Les jeunes sont les plus touchés.

Les données ont montré que la tranche d'âge des 21-30 ans reste la plus touchée par la maladie, ce qui est inquiétant étant donné que ce groupe représente la plus grande partie de la population active et de la production du pays.

La 28e semaine a également enregistré une infection parmi les professionnels de la santé, alors qu'aucune infection n'avait été enregistrée parmi le personnel médical la semaine précédente.

Pourquoi le nombre de décès augmente-t-il ?

Les experts de la santé estiment que le taux de mortalité élevé pourrait être lié à plusieurs facteurs, notamment :

Les cas ont été découverts tardivement.

Les patients arrivent à l'hôpital à un stade avancé de la maladie.

Services de santé limités dans certaines régions.

Manque de connaissance des symptômes et des modes de transmission de la maladie.
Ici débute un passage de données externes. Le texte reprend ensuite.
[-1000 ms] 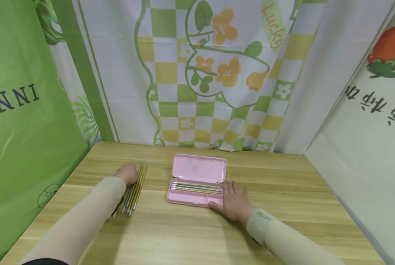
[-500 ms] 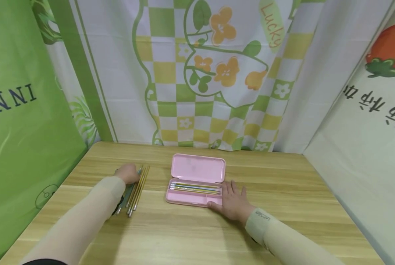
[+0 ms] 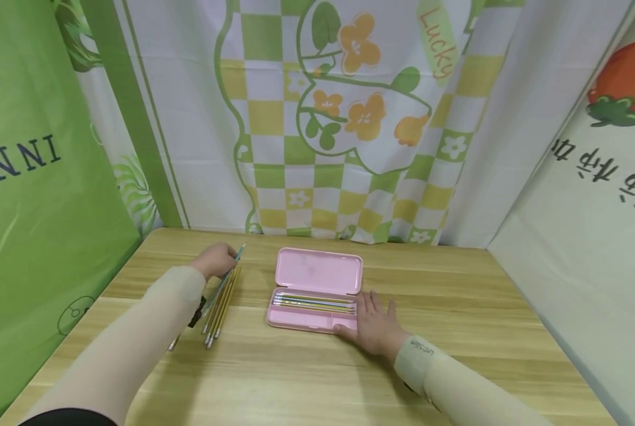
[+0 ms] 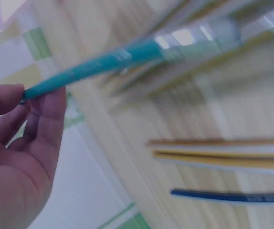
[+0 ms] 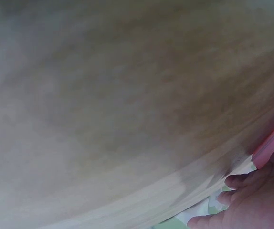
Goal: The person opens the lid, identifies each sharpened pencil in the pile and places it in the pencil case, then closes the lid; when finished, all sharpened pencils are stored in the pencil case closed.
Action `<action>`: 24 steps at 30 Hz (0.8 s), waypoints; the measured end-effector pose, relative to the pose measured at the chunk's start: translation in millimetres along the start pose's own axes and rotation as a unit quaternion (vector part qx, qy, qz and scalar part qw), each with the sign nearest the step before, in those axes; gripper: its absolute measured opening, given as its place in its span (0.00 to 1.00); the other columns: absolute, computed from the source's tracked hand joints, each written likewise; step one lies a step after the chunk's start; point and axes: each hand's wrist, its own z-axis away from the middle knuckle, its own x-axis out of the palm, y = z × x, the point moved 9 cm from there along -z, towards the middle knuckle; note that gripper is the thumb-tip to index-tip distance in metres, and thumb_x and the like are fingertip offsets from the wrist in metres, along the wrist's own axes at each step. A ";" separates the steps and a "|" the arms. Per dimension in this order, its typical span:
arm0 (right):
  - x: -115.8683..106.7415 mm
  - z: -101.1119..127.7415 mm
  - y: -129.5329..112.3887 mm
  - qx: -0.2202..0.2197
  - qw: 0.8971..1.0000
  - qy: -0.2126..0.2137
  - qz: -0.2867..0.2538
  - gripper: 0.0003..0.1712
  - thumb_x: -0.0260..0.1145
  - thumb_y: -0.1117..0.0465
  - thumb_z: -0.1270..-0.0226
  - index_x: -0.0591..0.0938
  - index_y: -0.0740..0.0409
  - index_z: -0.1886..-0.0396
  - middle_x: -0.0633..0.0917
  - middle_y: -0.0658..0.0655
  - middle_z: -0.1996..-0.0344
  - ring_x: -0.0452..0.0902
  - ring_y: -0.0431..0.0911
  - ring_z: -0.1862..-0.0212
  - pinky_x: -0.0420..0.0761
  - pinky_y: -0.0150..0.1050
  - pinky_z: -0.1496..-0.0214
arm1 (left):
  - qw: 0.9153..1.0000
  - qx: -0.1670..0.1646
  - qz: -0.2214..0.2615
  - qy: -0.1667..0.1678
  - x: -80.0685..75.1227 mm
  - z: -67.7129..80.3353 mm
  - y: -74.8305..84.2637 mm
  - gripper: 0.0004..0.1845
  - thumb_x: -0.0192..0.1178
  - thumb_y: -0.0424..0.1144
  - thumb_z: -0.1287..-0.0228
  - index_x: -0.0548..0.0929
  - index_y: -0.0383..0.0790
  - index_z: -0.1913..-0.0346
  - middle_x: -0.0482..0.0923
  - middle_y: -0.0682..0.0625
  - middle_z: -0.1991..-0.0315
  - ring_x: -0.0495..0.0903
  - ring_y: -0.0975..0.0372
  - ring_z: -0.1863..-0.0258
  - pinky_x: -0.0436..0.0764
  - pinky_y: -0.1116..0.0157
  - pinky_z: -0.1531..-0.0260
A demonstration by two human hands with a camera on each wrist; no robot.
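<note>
- A slim teal pencil (image 3: pixel 231 266) is pinched between the thumb and fingertips of the left hand (image 3: pixel 217 259), with its tip pointed toward about 1 o'clock; in the left wrist view the same teal pencil (image 4: pixel 94 69) is seen clamped at its end by the fingers (image 4: pixel 46 124).
- Compared with half a second ago, that hand has been lifted and shifted a bit toward 12 o'clock, and the teal pencil has been raised off the pile.
- The loose row of yellow and grey pencils (image 3: pixel 219 310) is left on the light wooden table (image 3: pixel 307 373), just at 6 o'clock of the left hand.
- The right hand (image 3: pixel 373 325) is laid flat with fingers spread, pressed on the near right corner of the open pink plastic pencil case (image 3: pixel 317 290); no change from earlier is seen there.
- A few pencils are already lying inside the case tray.
- The case sits at about 3 o'clock from the left hand, well apart from it.
</note>
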 end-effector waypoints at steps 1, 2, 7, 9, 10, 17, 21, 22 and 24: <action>-1.4 0.7 -0.9 0.000 1.000 -0.002 -0.001 0.61 0.49 0.23 0.29 0.53 0.72 0.21 0.56 0.73 0.22 0.45 0.68 0.21 0.39 0.75 0.27 | 1.000 0.001 0.021 -0.008 1.7 -1.0 4.7 0.22 0.51 0.26 0.33 0.74 0.14 0.40 0.79 0.28 0.48 0.83 0.48 0.57 0.86 0.59 0.59; -2.5 1.1 -1.4 0.000 1.000 -0.001 -0.004 0.61 0.50 0.24 0.29 0.54 0.72 0.21 0.57 0.73 0.22 0.45 0.68 0.21 0.39 0.75 0.27 | 0.999 0.002 0.039 -0.016 3.5 -2.2 9.2 0.21 0.51 0.25 0.31 0.73 0.14 0.40 0.80 0.28 0.50 0.83 0.49 0.57 0.86 0.59 0.59; 1.3 -2.6 1.7 0.002 1.000 0.000 0.006 0.62 0.49 0.22 0.30 0.53 0.69 0.20 0.56 0.71 0.21 0.44 0.68 0.20 0.38 0.75 0.27 | 0.990 0.016 0.126 -0.056 17.5 -8.7 30.3 0.18 0.48 0.24 0.26 0.72 0.12 0.40 0.81 0.35 0.62 0.82 0.56 0.66 0.86 0.62 0.61; 4.3 -5.1 3.7 0.001 1.000 0.003 0.009 0.62 0.48 0.22 0.30 0.53 0.68 0.20 0.56 0.71 0.21 0.44 0.67 0.20 0.38 0.75 0.27 | 0.987 0.023 0.144 -0.066 22.9 -9.8 38.3 0.17 0.47 0.24 0.26 0.73 0.13 0.41 0.81 0.39 0.65 0.81 0.58 0.68 0.87 0.60 0.59; 6.1 -6.3 5.0 0.002 1.000 0.004 0.011 0.62 0.48 0.21 0.30 0.53 0.67 0.19 0.56 0.70 0.21 0.43 0.67 0.20 0.38 0.75 0.27 | 0.986 0.028 0.148 -0.071 25.4 -10.0 42.5 0.17 0.47 0.24 0.25 0.73 0.14 0.42 0.81 0.41 0.66 0.81 0.59 0.68 0.87 0.59 0.58; 7.0 -6.8 6.8 -0.006 1.000 0.026 0.003 0.62 0.50 0.21 0.31 0.55 0.69 0.21 0.58 0.71 0.22 0.45 0.68 0.21 0.40 0.76 0.27 | 0.984 0.083 0.118 -0.103 45.2 -11.8 75.9 0.16 0.48 0.26 0.26 0.76 0.16 0.44 0.82 0.42 0.65 0.81 0.58 0.67 0.86 0.54 0.53; 6.6 -4.9 5.4 -0.001 1.000 0.009 0.012 0.63 0.48 0.21 0.30 0.52 0.70 0.20 0.55 0.71 0.21 0.43 0.67 0.20 0.39 0.75 0.26 | 0.988 0.096 0.059 -0.106 57.9 -16.7 89.9 0.16 0.49 0.27 0.28 0.79 0.20 0.45 0.84 0.39 0.62 0.83 0.55 0.64 0.86 0.59 0.57; 5.0 -3.9 4.3 0.000 1.000 0.007 0.010 0.63 0.48 0.22 0.30 0.52 0.70 0.20 0.55 0.72 0.21 0.43 0.67 0.20 0.39 0.74 0.26 | 0.988 0.101 0.041 -0.105 61.4 -18.0 93.5 0.16 0.49 0.26 0.28 0.80 0.21 0.46 0.84 0.39 0.62 0.83 0.56 0.65 0.85 0.60 0.58; 2.7 -1.8 2.2 0.003 1.000 -0.002 0.007 0.63 0.49 0.23 0.29 0.51 0.71 0.20 0.53 0.72 0.21 0.41 0.67 0.20 0.38 0.73 0.26 | 0.988 0.114 0.003 -0.104 68.5 -20.7 101.0 0.15 0.49 0.26 0.29 0.82 0.23 0.47 0.84 0.41 0.63 0.82 0.57 0.66 0.84 0.62 0.61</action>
Transmission continue de l'infection au sein des communautés locales.

Le Centre nigérian de contrôle des maladies confirme qu'un diagnostic rapide et un traitement précoce augmentent considérablement les chances de survie.

efforts de confinement

Le centre a appelé à intensifier la surveillance épidémiologique, à signaler rapidement les cas et à fournir un traitement immédiat aux personnes infectées, en plus de renforcer les mesures de contrôle des infections au sein des hôpitaux.

Il a également souligné l'importance des campagnes de sensibilisation communautaire, de l'amélioration de l'hygiène publique et de la réduction de la prolifération des rongeurs dans les habitations et les commerces alimentaires, comme principaux moyens de prévenir la maladie.

Défis persistants

Malgré les efforts du gouvernement, la fièvre de Lassa reste un défi annuel pour le système de santé nigérian, les épidémies récurrentes exerçant une pression considérable sur les hôpitaux et les centres de soins, en particulier dans les États présentant les taux d’infection les plus élevés.
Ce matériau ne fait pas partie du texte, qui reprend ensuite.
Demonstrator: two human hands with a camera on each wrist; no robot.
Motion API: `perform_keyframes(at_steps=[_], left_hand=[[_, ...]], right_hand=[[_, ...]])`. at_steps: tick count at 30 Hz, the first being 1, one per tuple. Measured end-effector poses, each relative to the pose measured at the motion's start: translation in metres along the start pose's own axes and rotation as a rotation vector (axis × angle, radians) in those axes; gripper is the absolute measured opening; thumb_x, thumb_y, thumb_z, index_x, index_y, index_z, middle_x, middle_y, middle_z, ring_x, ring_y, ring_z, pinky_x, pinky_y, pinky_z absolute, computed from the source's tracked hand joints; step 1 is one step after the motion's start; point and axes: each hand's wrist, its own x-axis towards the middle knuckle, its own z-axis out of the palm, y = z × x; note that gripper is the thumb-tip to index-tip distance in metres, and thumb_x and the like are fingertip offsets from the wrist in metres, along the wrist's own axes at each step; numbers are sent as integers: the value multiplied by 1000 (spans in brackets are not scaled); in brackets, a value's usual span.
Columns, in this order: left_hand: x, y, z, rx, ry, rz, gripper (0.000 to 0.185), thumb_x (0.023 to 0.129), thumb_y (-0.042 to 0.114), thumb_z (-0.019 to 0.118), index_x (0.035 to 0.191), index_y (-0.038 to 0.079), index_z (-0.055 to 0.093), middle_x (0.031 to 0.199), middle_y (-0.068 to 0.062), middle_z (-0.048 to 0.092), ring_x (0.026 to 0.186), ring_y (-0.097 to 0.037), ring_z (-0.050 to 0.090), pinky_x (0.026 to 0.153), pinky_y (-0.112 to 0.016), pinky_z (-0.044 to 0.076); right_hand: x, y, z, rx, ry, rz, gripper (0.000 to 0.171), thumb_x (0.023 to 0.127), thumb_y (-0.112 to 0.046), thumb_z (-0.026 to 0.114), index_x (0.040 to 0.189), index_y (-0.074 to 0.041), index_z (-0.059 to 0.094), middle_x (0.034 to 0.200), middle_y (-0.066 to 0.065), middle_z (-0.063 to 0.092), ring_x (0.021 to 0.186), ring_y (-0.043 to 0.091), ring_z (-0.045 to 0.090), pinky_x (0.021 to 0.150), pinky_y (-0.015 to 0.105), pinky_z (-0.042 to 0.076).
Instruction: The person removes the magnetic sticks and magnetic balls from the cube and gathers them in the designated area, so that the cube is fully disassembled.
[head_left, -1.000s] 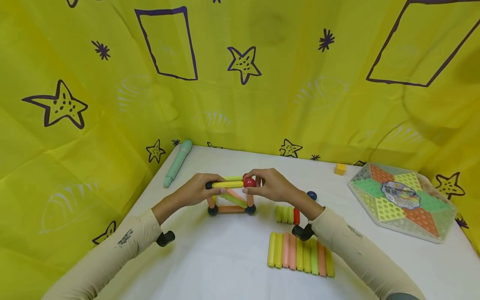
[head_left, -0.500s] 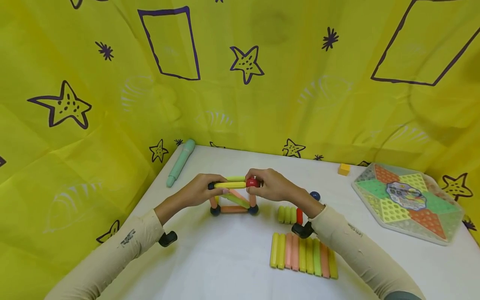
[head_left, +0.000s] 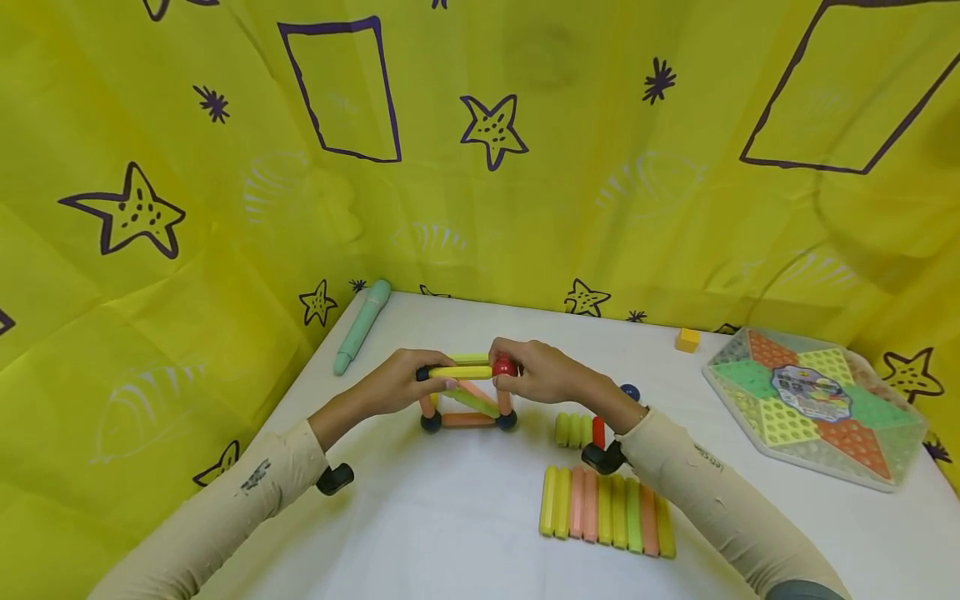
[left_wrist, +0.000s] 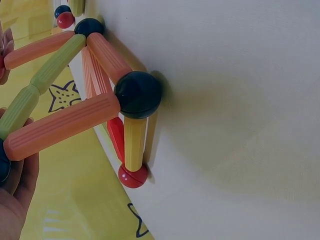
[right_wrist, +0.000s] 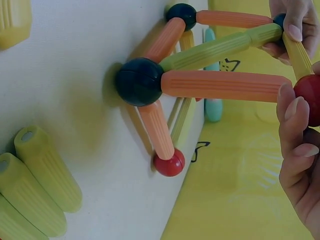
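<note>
A frame of magnetic sticks and balls stands on the table between the hands. In the head view my left hand [head_left: 393, 382] grips its upper left corner, at a dark blue ball [head_left: 423, 373]. My right hand [head_left: 546, 372] pinches a red ball [head_left: 505, 367] at the upper right corner. A yellow stick [head_left: 465, 372] spans these two balls. Orange uprights and a light green diagonal stick [right_wrist: 220, 47] show in the right wrist view, meeting at a lower dark blue ball [right_wrist: 140, 81]. In the left wrist view another lower dark blue ball [left_wrist: 138, 94] rests on the table.
To the right lie a row of long sticks [head_left: 606, 511] and several short sticks [head_left: 573, 430], near a loose blue ball [head_left: 630, 392]. Farther right are a clear-lidded hexagonal game box [head_left: 817, 408] and a yellow cube [head_left: 687, 339]. A green tube [head_left: 362, 327] lies back left.
The head view has shifted slightly. My right fingers have settled closer round the red ball, and a second red ball behind it is now covered. The left hand keeps its hold.
</note>
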Motion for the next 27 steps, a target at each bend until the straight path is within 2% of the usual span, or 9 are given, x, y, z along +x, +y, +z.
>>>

Le taux de mortalité étant plus élevé cette année qu'en 2025, les appels se multiplient pour accroître les investissements dans les systèmes d'alerte précoce, améliorer les capacités des laboratoires et étendre les programmes de sensibilisation et de prévention afin de réduire la propagation de la maladie et de diminuer le nombre de décès dans la période à venir.